When the line containing "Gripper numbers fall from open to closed" is reached, include it and end there; set down verbatim every line before it, starting at the top of the records.

[SUPPLIED INFORMATION Boundary: Start]

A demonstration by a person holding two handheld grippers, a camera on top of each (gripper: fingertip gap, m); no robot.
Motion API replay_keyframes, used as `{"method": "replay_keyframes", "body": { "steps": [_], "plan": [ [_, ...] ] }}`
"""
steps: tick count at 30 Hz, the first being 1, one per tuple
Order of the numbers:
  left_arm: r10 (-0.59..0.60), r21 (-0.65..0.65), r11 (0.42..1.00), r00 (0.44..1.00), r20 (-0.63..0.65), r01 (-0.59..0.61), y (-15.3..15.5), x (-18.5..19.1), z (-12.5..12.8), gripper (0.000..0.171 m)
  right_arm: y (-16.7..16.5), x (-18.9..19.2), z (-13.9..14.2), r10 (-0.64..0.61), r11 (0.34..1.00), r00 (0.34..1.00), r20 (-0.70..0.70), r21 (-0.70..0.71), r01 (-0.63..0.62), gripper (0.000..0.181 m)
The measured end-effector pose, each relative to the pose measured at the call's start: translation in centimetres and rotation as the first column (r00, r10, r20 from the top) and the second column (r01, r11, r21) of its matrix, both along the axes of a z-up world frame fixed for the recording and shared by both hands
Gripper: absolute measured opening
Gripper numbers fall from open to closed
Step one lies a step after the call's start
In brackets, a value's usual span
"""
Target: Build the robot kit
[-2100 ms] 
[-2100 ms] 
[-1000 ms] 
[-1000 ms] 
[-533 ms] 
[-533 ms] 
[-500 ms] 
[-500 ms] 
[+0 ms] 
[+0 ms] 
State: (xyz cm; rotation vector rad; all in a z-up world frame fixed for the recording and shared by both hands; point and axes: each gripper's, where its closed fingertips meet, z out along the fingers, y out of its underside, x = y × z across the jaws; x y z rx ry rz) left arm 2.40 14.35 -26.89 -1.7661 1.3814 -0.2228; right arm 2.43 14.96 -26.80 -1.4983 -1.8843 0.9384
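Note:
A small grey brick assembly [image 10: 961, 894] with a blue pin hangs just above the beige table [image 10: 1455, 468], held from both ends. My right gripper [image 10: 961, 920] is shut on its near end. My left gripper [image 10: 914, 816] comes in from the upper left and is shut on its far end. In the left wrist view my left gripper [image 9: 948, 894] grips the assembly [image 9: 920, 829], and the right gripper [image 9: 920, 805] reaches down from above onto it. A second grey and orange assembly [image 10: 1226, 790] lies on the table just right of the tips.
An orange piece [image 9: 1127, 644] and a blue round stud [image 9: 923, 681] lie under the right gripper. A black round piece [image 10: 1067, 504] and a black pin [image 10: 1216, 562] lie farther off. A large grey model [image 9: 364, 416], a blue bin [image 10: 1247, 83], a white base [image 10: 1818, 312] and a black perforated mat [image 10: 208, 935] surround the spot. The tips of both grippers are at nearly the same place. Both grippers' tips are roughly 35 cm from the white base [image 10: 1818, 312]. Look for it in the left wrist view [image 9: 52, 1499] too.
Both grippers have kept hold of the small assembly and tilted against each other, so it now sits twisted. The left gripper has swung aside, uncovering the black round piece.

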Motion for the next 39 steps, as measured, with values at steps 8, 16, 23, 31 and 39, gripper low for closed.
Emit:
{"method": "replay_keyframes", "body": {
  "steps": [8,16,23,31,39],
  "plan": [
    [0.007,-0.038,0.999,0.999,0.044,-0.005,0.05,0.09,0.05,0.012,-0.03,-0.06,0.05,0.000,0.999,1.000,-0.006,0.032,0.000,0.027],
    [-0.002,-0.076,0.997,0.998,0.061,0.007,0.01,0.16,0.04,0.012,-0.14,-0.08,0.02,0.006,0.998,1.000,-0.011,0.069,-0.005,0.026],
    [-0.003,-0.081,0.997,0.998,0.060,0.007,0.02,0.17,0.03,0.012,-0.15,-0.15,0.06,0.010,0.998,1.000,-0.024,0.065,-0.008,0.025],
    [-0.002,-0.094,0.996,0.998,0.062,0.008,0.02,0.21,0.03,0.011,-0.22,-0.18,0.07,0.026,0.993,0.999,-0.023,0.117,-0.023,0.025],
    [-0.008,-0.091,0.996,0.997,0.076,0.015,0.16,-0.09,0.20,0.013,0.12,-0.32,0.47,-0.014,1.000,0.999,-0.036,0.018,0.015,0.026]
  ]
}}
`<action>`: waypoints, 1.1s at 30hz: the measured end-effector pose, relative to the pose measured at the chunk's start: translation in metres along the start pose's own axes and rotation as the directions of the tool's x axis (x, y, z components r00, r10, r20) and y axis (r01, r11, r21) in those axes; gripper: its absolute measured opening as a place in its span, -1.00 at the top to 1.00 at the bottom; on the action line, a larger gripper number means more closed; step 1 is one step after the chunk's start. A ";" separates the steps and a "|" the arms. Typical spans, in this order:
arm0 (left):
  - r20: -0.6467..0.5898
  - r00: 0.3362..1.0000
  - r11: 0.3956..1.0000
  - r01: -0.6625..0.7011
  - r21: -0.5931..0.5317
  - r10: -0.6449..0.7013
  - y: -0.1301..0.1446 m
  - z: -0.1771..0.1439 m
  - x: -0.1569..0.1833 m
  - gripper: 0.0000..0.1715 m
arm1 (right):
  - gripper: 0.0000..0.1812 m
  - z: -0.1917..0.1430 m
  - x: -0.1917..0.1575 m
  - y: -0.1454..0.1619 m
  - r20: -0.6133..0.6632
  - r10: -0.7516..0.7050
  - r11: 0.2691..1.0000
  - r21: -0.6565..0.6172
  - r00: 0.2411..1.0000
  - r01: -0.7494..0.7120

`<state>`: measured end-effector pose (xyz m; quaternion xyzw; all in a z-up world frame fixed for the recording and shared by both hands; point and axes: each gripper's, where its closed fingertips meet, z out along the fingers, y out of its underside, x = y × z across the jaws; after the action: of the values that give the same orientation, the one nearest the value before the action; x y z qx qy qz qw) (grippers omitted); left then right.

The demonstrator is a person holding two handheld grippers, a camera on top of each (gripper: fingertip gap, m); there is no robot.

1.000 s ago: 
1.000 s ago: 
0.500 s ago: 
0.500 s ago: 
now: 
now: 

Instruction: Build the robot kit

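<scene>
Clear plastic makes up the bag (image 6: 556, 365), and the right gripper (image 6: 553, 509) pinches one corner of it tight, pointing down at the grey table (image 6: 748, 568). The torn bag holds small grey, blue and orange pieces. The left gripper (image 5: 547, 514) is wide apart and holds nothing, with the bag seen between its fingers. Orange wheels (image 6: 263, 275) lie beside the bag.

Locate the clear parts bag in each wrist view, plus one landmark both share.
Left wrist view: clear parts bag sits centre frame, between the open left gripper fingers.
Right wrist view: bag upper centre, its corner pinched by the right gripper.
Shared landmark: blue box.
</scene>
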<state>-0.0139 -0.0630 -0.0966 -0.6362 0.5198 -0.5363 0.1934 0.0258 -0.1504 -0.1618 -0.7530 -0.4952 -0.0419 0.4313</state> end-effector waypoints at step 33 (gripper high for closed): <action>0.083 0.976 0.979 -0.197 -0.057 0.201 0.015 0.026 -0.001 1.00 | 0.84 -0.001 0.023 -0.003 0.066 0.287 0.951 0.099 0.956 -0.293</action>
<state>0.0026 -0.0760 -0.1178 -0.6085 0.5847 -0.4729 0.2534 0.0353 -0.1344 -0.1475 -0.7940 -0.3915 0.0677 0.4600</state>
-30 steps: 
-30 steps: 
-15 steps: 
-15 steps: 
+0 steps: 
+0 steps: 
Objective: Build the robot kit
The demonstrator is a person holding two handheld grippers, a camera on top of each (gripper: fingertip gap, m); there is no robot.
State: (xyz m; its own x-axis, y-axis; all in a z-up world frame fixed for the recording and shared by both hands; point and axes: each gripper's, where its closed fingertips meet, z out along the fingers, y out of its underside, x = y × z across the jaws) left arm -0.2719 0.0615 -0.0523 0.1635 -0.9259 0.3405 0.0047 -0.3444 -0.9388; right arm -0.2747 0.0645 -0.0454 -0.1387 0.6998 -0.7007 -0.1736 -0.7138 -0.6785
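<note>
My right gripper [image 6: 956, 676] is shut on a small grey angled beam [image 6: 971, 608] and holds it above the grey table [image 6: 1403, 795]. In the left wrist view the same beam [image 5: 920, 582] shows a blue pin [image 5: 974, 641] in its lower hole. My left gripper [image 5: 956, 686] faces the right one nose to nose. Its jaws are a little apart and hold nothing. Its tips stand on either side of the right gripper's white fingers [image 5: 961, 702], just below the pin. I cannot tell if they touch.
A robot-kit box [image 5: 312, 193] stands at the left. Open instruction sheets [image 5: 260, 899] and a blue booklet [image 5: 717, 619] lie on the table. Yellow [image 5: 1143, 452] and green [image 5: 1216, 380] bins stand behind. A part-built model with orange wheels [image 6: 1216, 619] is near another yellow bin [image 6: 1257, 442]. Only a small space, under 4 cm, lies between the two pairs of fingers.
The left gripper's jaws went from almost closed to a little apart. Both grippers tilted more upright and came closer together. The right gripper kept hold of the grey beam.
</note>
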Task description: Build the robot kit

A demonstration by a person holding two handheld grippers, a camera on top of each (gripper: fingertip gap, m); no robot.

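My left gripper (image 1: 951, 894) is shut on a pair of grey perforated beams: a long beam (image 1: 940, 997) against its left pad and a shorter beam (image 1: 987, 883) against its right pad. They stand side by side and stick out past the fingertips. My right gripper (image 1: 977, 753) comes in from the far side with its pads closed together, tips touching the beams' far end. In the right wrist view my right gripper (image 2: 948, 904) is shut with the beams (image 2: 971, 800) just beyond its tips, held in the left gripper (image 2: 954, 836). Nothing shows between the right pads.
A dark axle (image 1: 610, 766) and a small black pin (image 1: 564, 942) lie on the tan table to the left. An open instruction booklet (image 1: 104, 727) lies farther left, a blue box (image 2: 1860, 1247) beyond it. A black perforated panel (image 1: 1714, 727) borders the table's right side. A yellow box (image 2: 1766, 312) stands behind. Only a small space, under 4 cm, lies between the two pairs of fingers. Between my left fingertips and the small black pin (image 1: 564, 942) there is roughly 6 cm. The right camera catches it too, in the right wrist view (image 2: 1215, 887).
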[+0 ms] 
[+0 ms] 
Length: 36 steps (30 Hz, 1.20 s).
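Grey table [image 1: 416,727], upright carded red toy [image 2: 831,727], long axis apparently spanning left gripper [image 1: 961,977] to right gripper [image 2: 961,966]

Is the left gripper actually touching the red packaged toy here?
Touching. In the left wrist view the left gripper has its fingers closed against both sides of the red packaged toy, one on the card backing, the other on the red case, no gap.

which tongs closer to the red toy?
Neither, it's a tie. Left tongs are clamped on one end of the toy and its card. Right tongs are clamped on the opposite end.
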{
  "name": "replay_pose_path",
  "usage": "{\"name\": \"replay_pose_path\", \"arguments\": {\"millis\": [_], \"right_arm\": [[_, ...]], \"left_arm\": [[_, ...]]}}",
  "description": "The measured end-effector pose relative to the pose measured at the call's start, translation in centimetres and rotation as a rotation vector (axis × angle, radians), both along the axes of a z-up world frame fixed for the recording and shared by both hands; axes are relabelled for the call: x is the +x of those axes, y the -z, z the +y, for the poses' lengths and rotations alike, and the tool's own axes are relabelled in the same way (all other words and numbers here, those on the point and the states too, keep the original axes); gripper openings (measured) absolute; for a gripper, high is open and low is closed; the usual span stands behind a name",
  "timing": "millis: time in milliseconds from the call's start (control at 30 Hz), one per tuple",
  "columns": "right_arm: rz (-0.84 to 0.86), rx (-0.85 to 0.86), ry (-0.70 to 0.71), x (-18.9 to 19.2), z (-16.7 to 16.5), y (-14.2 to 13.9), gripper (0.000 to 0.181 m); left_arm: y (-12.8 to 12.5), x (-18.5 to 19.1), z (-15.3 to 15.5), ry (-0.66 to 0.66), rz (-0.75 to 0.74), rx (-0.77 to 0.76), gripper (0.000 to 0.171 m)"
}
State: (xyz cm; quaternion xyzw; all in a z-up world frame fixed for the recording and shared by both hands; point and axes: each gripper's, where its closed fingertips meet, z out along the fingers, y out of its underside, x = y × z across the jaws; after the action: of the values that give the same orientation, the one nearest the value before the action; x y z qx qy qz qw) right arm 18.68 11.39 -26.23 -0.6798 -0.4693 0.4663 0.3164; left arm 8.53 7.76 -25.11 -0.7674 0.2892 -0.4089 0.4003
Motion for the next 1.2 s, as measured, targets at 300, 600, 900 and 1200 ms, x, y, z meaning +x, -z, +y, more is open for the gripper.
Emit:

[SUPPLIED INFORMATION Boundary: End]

— ANSWER TO THIS TASK —
A demonstration by a person holding two handheld grippers, a camera on top of each (gripper: fingertip gap, m); no robot.
Motion API replay_keyframes, used as `{"method": "replay_keyframes", "body": { "steps": [_], "plan": [ [_, ...] ] }}`
"""
steps: tick count at 30 Hz, the first being 1, one per tuple
Order of the numbers:
  left_arm: r10 (-0.59..0.60), r21 (-0.65..0.65), r11 (0.42..1.00), r00 (0.44..1.00), r20 (-0.63..0.65), r01 (-0.59..0.61), y (-15.3..15.5), x (-18.5..19.1), z (-12.5..12.8), gripper (0.000..0.171 m)
  right_arm: y (-16.7..16.5), x (-18.9..19.2), z (-13.9..14.2), r10 (-0.64..0.61), r11 (0.34..1.00), r00 (0.34..1.00), r20 (-0.70..0.70), r21 (-0.70..0.71), r01 (-0.63..0.62), gripper (0.000..0.181 m)
The measured end-effector pose, each relative to the pose measured at the call's start: translation in centimetres and rotation as the first column (r00, r10, r20 from the top) and the second column (r01, r11, r21) of its matrix, both along the axes of a z-up world frame fixed for the recording and shared by both hands
Gripper: absolute measured opening
Gripper numbers fall from open to closed

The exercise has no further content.